Aprovada na terça-feira (27) na comissão especial, a PEC 215 que transfere do Executivo para o Legislativo a responsabilidade de demarcar as terras indígenas está pronta para seguir ao plenário. A expectativa do presidente da comissão, Nilson Leitão (PSDB-MT), entretanto, é que o texto encontre resistências.

Na comissão, a proposta foi aprovada por unanimidade, com 21 votos. Os deputados do PT, PCdoB, PV, Psol e Rede, contrários a medida, deixaram o colegiado antes do fim da votação.

“Até a PEC ir para o plenário vamos esclarecer aos demais deputados que ela não é prejudicial aos índios”, enfatizou Leitão.

O relatório do deputado Osmar Serraglio (PMDB-PR) estabelece que a demarcação de terras indígenas será de responsabilidade do Congresso Nacional. Atualmente, ocorre por decreto presidencial. Além disso, o projeto terá prazo, ocorrerá com tramitação semelhante a de medida provisória.

De acordo com Leitão, isso evita que o Congresso engavete as demarcações. As propostas trancarão a pauta após 60 dias. A PEC também prevê indenização a quem tiver sua terra desapropriada.

“A PEC diz que nunca mais vai demarcar, vai sim. Podíamos ter votado em março, mas dei dez meses de prazo para apresentarem uma proposta, um consenso, e não teve nenhuma alternativa. Eles têm sugestão de supressão de texto. Por último, apresentei essa proposta, com prazo, que favorece a demarcação."

Leitão anunciou ainda que a Casa vai instalar a CPI da Funai. “A quantidade de dinheiro desviada dos índios, dos que se dizem protetores deles, é assustadora.”

Segundo ele, "antes da matéria ir ao plenário é preciso desmistificar a cortina de fumaça que tem sobre o tema". “Se for analisar sem paixão, a proposta só traz benefício aos índios. Hoje, todas as terras demarcadas são imediatamente judicializadas."

Protestos

Parlamentares contrários à PEC lembraram que o País já registra vários trechos de rodovias bloqueados perto de reservas indígenas. Um forte repúdio à proposta também é registrado nos Jogos Mundiais dos Povos Indígenas, que acontecem em Palmas (TO).

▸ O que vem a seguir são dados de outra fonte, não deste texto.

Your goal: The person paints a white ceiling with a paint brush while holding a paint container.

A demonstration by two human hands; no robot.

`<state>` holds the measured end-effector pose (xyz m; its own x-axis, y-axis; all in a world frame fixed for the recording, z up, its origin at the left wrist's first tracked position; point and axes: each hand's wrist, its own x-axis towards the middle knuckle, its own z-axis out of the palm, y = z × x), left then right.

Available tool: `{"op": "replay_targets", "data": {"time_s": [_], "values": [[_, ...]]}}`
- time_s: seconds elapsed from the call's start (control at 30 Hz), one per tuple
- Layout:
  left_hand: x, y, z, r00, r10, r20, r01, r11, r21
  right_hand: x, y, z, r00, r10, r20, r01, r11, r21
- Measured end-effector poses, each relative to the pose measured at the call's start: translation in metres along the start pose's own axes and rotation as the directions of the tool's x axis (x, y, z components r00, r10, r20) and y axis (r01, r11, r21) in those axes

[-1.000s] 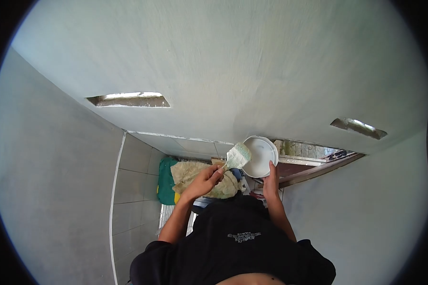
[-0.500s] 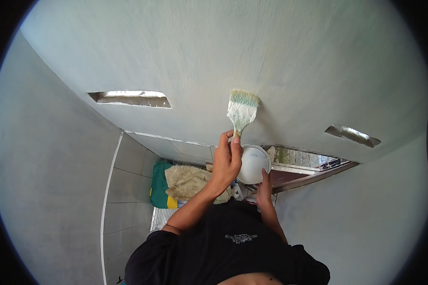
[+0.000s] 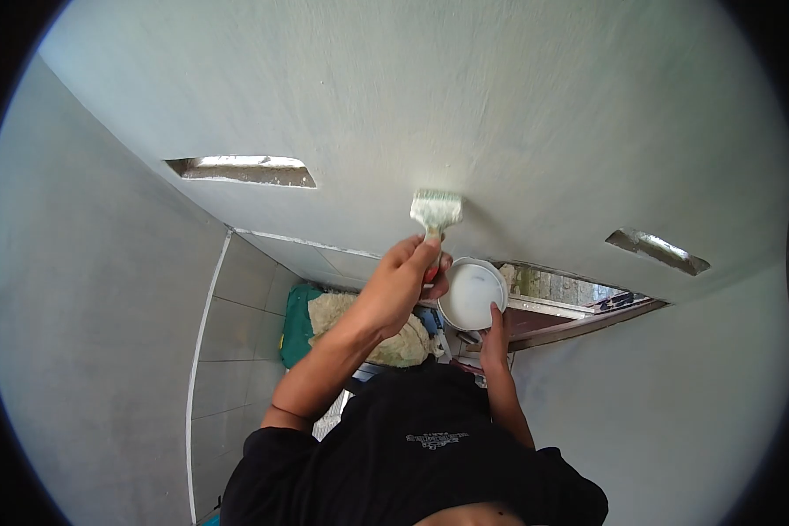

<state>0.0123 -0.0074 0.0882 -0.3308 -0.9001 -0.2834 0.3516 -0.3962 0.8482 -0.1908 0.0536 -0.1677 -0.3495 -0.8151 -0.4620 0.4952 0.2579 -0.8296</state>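
Observation:
My left hand (image 3: 401, 285) is closed around the handle of a wide paintbrush (image 3: 437, 210), its head coated in whitish paint. The bristle end points up at the pale grey wall (image 3: 535, 114) and appears to touch it. Below and to the right of the brush, my right hand (image 3: 494, 337) grips a round white tub (image 3: 502, 289), thumb over the rim. Whitish liquid paint (image 3: 472, 302) shows inside. The fingers beneath the tub are mostly hidden.
Slots open through the wall at left (image 3: 245, 171) and right (image 3: 657, 251). A larger gap (image 3: 557, 287) lies right of the tub. Grey tiles (image 3: 237, 337) line the lower left corner. A crumpled beige cloth (image 3: 329, 311) and a green bag (image 3: 296, 317) sit below my left arm.
The brush has moved down and slightly left on the wall, its bristles now looking foreshortened. My left hand has turned over the handle. The tub has tilted so that more of its inside shows.

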Motion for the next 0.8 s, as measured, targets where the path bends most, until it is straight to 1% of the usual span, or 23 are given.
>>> {"op": "replay_targets", "data": {"time_s": [0.1, 0.17, 0.2, 0.23, 0.27, 0.3, 0.37, 0.43, 0.47, 0.5, 0.57, 0.6, 0.63, 0.77, 0.8], "values": [[-0.024, 0.053, 0.030, 0.993, 0.111, 0.035, -0.113, 0.992, 0.053, 0.004, 0.005, 0.000, 1.000, -0.007, 0.021, 0.007, 1.000, 0.007], [-0.041, 0.084, 0.050, 0.975, 0.217, 0.048, -0.220, 0.971, 0.089, 0.002, 0.007, 0.000, 0.999, -0.002, 0.036, 0.002, 1.000, 0.011], [-0.050, 0.096, 0.059, 0.976, 0.215, 0.046, -0.218, 0.972, 0.088, 0.001, 0.006, 0.001, 1.000, 0.000, 0.028, 0.000, 1.000, -0.001], [-0.057, 0.106, 0.068, 0.959, 0.280, 0.041, -0.283, 0.951, 0.124, 0.000, 0.005, 0.002, 1.000, 0.000, 0.021, 0.000, 1.000, -0.013], [-0.060, 0.111, 0.072, 0.937, 0.346, 0.040, -0.348, 0.924, 0.161, -0.001, 0.005, 0.002, 1.000, -0.002, 0.022, 0.002, 1.000, -0.011], [-0.062, 0.110, 0.075, 0.936, 0.349, 0.043, -0.351, 0.922, 0.165, -0.002, 0.005, 0.002, 0.999, -0.018, 0.030, 0.019, 1.000, -0.021], [-0.065, 0.103, 0.082, 0.876, 0.482, 0.032, -0.479, 0.860, 0.177, -0.003, 0.009, 0.003, 0.999, -0.034, 0.042, 0.035, 0.999, -0.023], [-0.056, 0.096, 0.080, 0.878, 0.476, 0.049, -0.477, 0.861, 0.176, -0.002, 0.012, -0.001, 1.000, -0.002, 0.021, 0.003, 1.000, -0.032], [-0.049, 0.090, 0.077, 0.881, 0.469, 0.061, -0.472, 0.865, 0.169, -0.001, 0.014, -0.002, 1.000, -0.003, 0.016, 0.003, 1.000, -0.028], [-0.035, 0.079, 0.072, 0.884, 0.466, 0.039, -0.462, 0.859, 0.222, 0.000, 0.014, -0.005, 1.000, -0.005, 0.009, 0.005, 0.999, -0.044], [-0.007, 0.043, 0.058, 0.842, 0.539, -0.016, -0.510, 0.807, 0.297, -0.002, 0.011, -0.007, 1.000, -0.007, 0.006, 0.008, 0.998, -0.063], [0.000, 0.023, 0.049, 0.840, 0.543, -0.016, -0.514, 0.803, 0.301, -0.005, 0.008, -0.005, 1.000, 0.011, -0.022, -0.012, 0.999, -0.043], [0.001, 0.006, 0.044, 0.866, 0.498, -0.041, -0.466, 0.836, 0.289, -0.006, 0.005, -0.004, 0.998, 0.028, -0.051, -0.030, 0.999, -0.022], [0.026, -0.096, 0.001, 0.895, 0.425, -0.133, -0.359, 0.865, 0.350, 0.001, 0.009, -0.016, 0.998, 0.053, -0.045, -0.053, 0.998, -0.017], [0.031, -0.121, -0.011, 0.896, 0.421, -0.137, -0.355, 0.867, 0.349, 0.003, 0.013, -0.020, 0.999, 0.028, -0.033, -0.028, 1.000, 0.003]]}}
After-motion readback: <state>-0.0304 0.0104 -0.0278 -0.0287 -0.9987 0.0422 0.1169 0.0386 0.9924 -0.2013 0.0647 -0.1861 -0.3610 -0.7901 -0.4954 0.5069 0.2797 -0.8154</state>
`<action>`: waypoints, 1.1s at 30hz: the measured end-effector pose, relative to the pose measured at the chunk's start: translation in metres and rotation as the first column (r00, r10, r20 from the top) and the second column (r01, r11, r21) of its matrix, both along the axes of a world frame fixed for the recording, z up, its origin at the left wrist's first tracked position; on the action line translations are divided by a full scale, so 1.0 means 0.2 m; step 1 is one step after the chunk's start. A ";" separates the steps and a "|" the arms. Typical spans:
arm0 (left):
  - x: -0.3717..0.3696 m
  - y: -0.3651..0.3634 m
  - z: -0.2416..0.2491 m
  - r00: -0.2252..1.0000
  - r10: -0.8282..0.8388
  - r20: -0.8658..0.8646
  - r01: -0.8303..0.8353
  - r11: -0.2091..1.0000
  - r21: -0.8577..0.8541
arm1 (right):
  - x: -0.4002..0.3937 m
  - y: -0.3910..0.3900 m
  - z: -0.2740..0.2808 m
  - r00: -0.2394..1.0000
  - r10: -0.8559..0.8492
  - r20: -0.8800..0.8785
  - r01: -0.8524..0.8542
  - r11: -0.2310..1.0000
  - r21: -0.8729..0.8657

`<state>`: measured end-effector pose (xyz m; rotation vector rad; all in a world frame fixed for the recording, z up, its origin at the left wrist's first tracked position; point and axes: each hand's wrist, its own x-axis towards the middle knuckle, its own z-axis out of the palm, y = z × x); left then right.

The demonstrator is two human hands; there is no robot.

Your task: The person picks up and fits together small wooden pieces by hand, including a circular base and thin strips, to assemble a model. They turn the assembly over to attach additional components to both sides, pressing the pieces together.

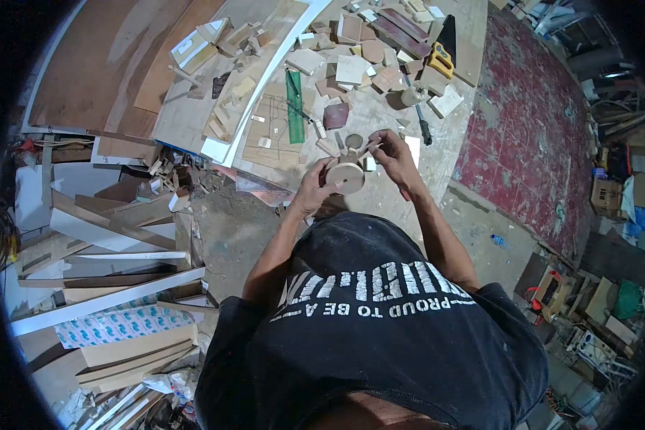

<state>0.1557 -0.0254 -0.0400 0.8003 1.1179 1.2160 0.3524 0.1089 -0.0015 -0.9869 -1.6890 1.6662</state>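
Observation:
My left hand (314,192) is closed around the edge of a pale round wooden disc (350,179) with a small hole in its middle. Just beyond the disc is a smaller round piece (353,140), which looks joined to other small wooden parts. My right hand (395,159) is at the right of these parts, with thumb and fingers pinched together close to the small round piece. What lies between those fingertips is too small to make out. A dark reddish block (336,116) lies on the workbench (437,132) beyond my hands.
Many wood offcuts (352,69) cover the bench's far side. A yellow-handled saw (443,61), a dark-handled tool (425,127) and a green strip (294,106) lie there too. Stacked boards (122,279) fill the floor at left. Red flooring (527,143) is at right.

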 end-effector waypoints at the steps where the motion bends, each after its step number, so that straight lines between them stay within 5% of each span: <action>1: -0.01 0.01 0.03 1.000 -0.017 0.012 0.017 1.000 0.018 | 0.00 -0.01 0.01 0.999 -0.024 -0.041 0.022 0.998 -0.058; 2: -0.01 0.01 0.07 1.000 -0.020 0.011 0.019 1.000 0.020 | 0.00 -0.01 0.01 0.995 -0.051 -0.080 0.042 0.992 -0.116; 4: -0.01 -0.01 0.18 0.957 0.025 0.288 0.036 0.979 -0.203 | -0.03 -0.03 0.03 0.993 -0.067 -0.100 0.049 0.984 -0.170; 8: -0.01 0.01 0.08 0.996 -0.037 0.081 0.039 0.999 -0.026 | -0.10 -0.08 0.06 0.997 -0.074 -0.038 0.063 0.970 -0.234; 10: 0.00 0.01 0.14 0.963 0.089 0.255 -0.061 0.992 -0.114 | -0.09 -0.09 0.05 0.999 -0.011 -0.034 0.004 0.980 -0.198; 16: 0.01 -0.01 0.26 0.933 0.147 0.330 -0.110 0.985 -0.130 | -0.07 -0.18 0.13 0.986 0.148 -0.075 -0.162 0.952 -0.259; 25: 0.00 0.00 0.34 0.985 0.090 0.149 -0.085 0.996 -0.035 | -0.07 -0.18 0.20 0.975 0.158 -0.155 -0.192 0.952 -0.238; 27: 0.02 -0.01 0.40 0.962 0.107 0.251 -0.095 0.994 -0.058 | -0.07 -0.18 0.17 0.971 0.149 -0.185 -0.198 0.938 -0.285; 29: 0.05 0.00 0.45 0.928 0.124 0.352 -0.103 0.992 -0.079 | -0.09 -0.20 0.08 0.991 -0.020 -0.134 0.019 1.000 -0.012; 33: 0.11 0.01 0.44 0.966 0.187 0.180 -0.194 0.981 0.020 | -0.06 -0.19 0.17 0.998 -0.062 0.027 0.049 0.939 0.340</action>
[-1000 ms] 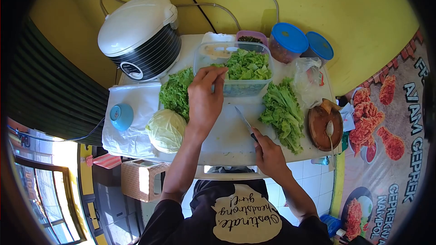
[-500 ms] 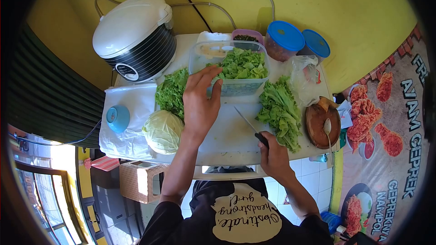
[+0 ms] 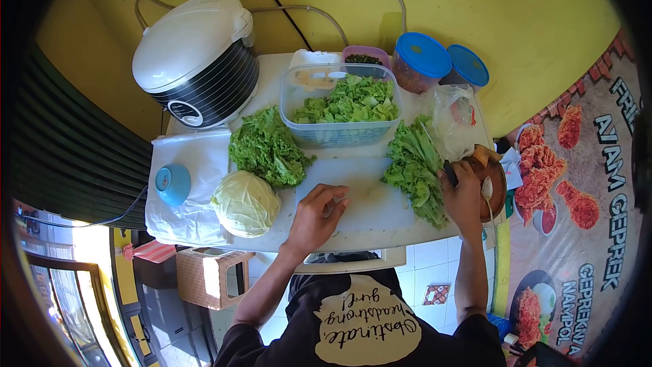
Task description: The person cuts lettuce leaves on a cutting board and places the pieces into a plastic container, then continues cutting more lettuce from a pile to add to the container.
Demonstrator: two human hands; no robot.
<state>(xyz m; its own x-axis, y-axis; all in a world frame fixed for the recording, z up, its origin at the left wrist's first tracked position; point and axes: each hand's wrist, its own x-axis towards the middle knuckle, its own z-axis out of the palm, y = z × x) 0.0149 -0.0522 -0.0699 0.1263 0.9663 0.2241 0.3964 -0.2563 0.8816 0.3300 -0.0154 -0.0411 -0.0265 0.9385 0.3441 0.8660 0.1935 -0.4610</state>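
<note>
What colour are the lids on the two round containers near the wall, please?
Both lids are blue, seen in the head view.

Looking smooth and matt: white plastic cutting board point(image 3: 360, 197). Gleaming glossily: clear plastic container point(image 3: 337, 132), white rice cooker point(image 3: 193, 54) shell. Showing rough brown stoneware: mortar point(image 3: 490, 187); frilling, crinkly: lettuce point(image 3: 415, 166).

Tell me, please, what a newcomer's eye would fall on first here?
Green lettuce: chopped in the clear tub mid-table, with leafy heaps to its left and right. A pale cabbage sits near the table's left front, below the rice cooker. The left hand rests on the white board.
</note>
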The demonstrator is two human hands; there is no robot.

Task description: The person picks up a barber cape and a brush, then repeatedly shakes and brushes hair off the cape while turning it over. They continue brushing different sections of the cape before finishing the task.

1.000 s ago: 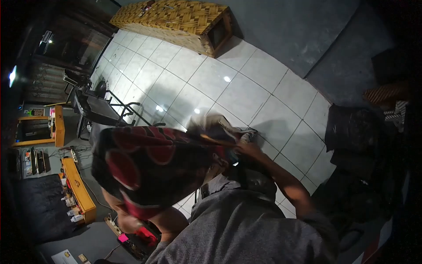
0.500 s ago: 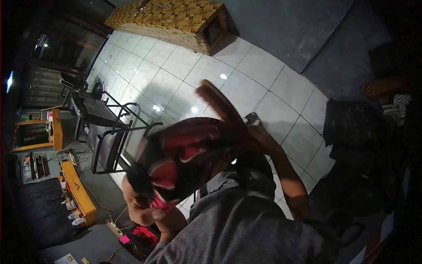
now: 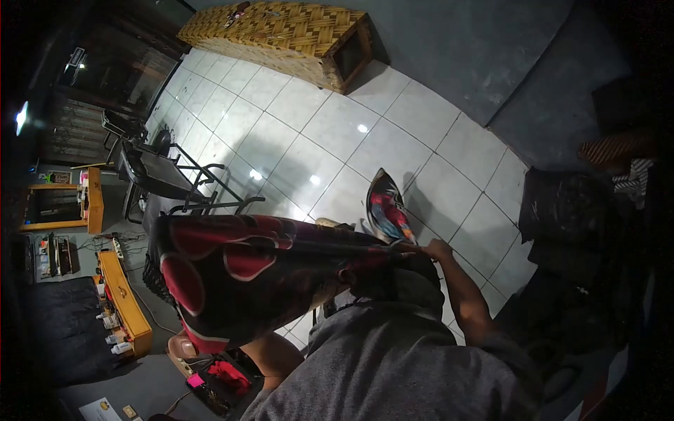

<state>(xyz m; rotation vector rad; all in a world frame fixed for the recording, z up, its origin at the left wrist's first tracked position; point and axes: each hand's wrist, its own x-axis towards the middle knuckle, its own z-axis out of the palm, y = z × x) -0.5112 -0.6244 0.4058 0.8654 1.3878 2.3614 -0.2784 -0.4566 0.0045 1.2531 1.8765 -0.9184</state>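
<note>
A black and red patterned cloth [image 3: 246, 263] with pale outlines is stretched between my two hands across the front of my body. My left hand [image 3: 184, 346] pinches its lower left corner, mostly hidden behind the fabric, with the thumb showing. At the other end my right hand [image 3: 437, 250] is closed on the gathered edge. Beyond the right hand, a pointed flap of the same cloth sticks out over the tiled floor.
A woven-patterned bench [image 3: 274, 31] stands at the top. Black metal-framed chairs [image 3: 165, 172] are on the left, near wooden shelves [image 3: 123, 298] with bottles and cables. Dark bags [image 3: 562, 200] lie at the right. White floor tiles [image 3: 337, 137] lie ahead.
The bunched, blurred cloth has opened out and been pulled taut. My left hand has moved left, and my right hand has moved slightly right and down.
</note>
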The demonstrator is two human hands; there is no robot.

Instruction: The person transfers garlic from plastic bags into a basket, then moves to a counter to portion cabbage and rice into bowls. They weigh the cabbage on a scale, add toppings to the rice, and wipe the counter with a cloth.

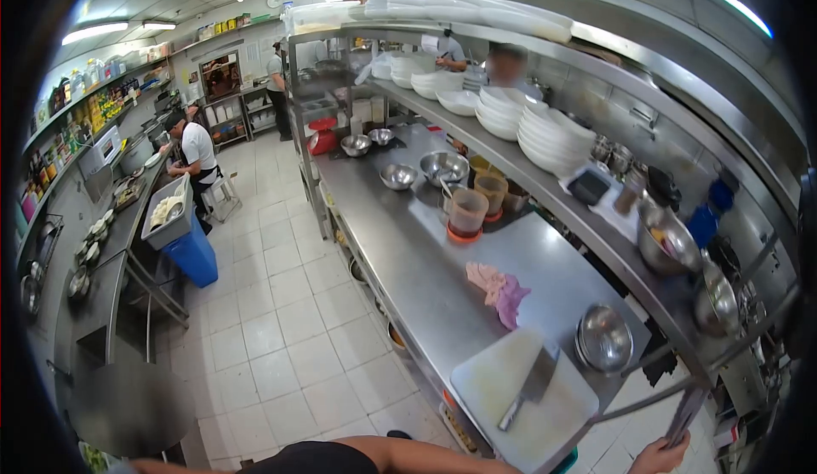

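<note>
My right hand [659, 457] is at the bottom right edge, partly cut off. Its fingers are closed around the lower end of a narrow metal piece [683, 417], which overlaps the shelf frame; I cannot make out its kind. Of my left side only a strip of forearm shows at the bottom left, and the hand is out of view. Left of my right hand, a white cutting board [485, 389] lies on the steel counter [383, 227] with a cleaver [538, 376] flat on it. Beyond the board are stacked steel bowls [604, 338] and a crumpled pink and purple cloth [498, 291].
Plastic containers [467, 212] and steel bowls [398, 176] stand farther along the counter. White bowls [553, 138] are stacked on the shelf above. Across the tiled aisle [281, 304], a person [197, 146] works near a blue bin [191, 257]. Other people stand farther back.
</note>
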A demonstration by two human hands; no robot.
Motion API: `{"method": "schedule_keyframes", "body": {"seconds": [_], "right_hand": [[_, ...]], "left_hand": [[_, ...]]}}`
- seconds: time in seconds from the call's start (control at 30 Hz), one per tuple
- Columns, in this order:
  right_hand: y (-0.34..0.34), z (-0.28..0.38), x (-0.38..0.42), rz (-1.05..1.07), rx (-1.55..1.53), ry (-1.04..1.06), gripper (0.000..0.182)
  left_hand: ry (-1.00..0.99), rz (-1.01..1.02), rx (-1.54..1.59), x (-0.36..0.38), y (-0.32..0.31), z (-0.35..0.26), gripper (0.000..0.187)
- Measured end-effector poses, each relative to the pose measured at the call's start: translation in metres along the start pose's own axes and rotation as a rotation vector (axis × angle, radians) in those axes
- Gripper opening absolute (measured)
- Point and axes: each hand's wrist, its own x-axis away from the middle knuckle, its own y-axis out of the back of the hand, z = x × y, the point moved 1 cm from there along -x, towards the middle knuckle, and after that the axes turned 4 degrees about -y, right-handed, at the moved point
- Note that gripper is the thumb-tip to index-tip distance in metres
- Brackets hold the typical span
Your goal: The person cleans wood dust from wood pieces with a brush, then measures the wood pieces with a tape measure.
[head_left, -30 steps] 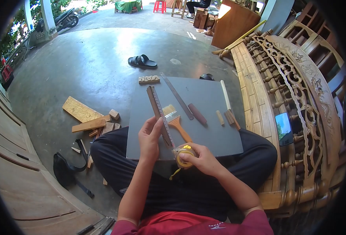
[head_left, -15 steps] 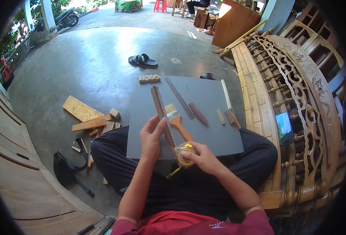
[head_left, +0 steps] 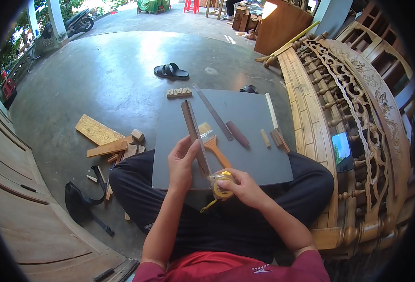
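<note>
Little changes: my left hand still pinches the wooden strip beside the blade, my right hand grips the tape measure; measuring apparently continues.

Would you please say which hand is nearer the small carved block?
Left: the left hand is on the near side of the carved block, holding the dark strip. The right hand, holding the tape measure, is farther back, to the right.
</note>
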Motion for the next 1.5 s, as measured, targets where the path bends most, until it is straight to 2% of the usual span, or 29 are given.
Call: {"method": "schedule_keyframes", "body": {"seconds": [0.8,1.03,1.5], "right_hand": [[0.0,0.001,0.0,-0.023,-0.001,0.001,0.044],[0.001,0.0,-0.001,-0.045,-0.045,-0.015,0.05],[0.008,0.002,-0.002,-0.123,-0.052,0.032,0.054]], "left_hand": [[0.018,0.021,-0.046,0.004,-0.004,-0.008,0.046],[0.065,0.188,-0.145,0.01,-0.01,-0.014,0.036],[0.11,0.3,-0.219,0.011,-0.01,-0.012,0.032]]}}
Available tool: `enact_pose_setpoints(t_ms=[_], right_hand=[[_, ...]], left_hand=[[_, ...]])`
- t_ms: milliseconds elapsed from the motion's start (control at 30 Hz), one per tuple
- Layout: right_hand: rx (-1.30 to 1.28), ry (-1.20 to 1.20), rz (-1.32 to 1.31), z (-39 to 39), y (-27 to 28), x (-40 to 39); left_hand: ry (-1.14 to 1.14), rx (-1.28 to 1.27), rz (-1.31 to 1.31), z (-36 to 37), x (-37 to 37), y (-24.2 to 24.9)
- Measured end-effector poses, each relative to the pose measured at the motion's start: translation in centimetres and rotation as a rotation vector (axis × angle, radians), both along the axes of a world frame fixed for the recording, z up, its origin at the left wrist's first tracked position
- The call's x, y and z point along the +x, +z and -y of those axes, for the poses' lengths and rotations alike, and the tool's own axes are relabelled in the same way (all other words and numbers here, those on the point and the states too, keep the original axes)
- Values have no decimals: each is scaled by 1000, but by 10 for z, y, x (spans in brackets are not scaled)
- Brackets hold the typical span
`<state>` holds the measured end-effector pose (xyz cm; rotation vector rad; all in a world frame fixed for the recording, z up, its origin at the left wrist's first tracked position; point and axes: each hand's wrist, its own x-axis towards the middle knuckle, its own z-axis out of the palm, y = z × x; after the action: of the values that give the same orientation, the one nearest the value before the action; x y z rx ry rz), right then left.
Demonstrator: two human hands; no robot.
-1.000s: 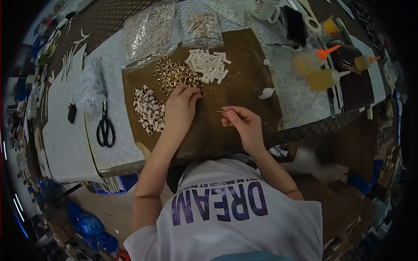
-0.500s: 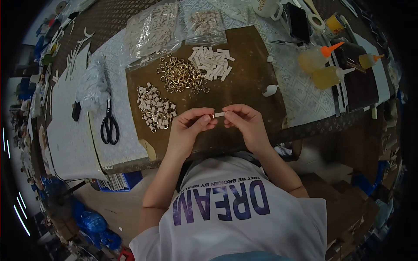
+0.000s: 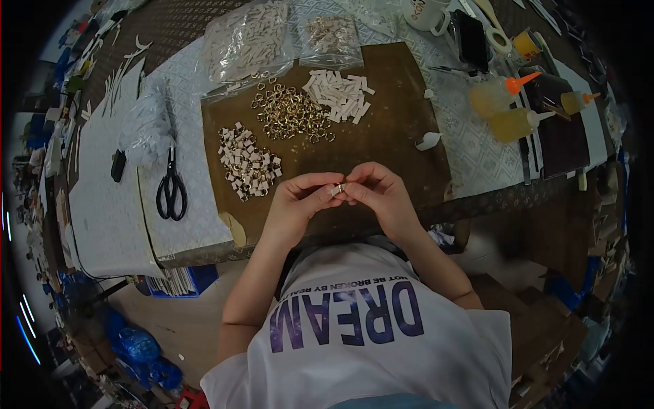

A coordenadora da Articulação dos Povos Indígenas do Brasil, Sonia Guajajara, prometeu reação capaz de afetar o agronegócio economicamente.

"O que eles querem é isso: torturar e matar devagar. Nós estamos, agora, com a estratégia de parar o País. E vamos fazer isso. Nós vamos continuar mobilizados e continuar protestando, bloqueando pontos estratégicos desse país", afirmou.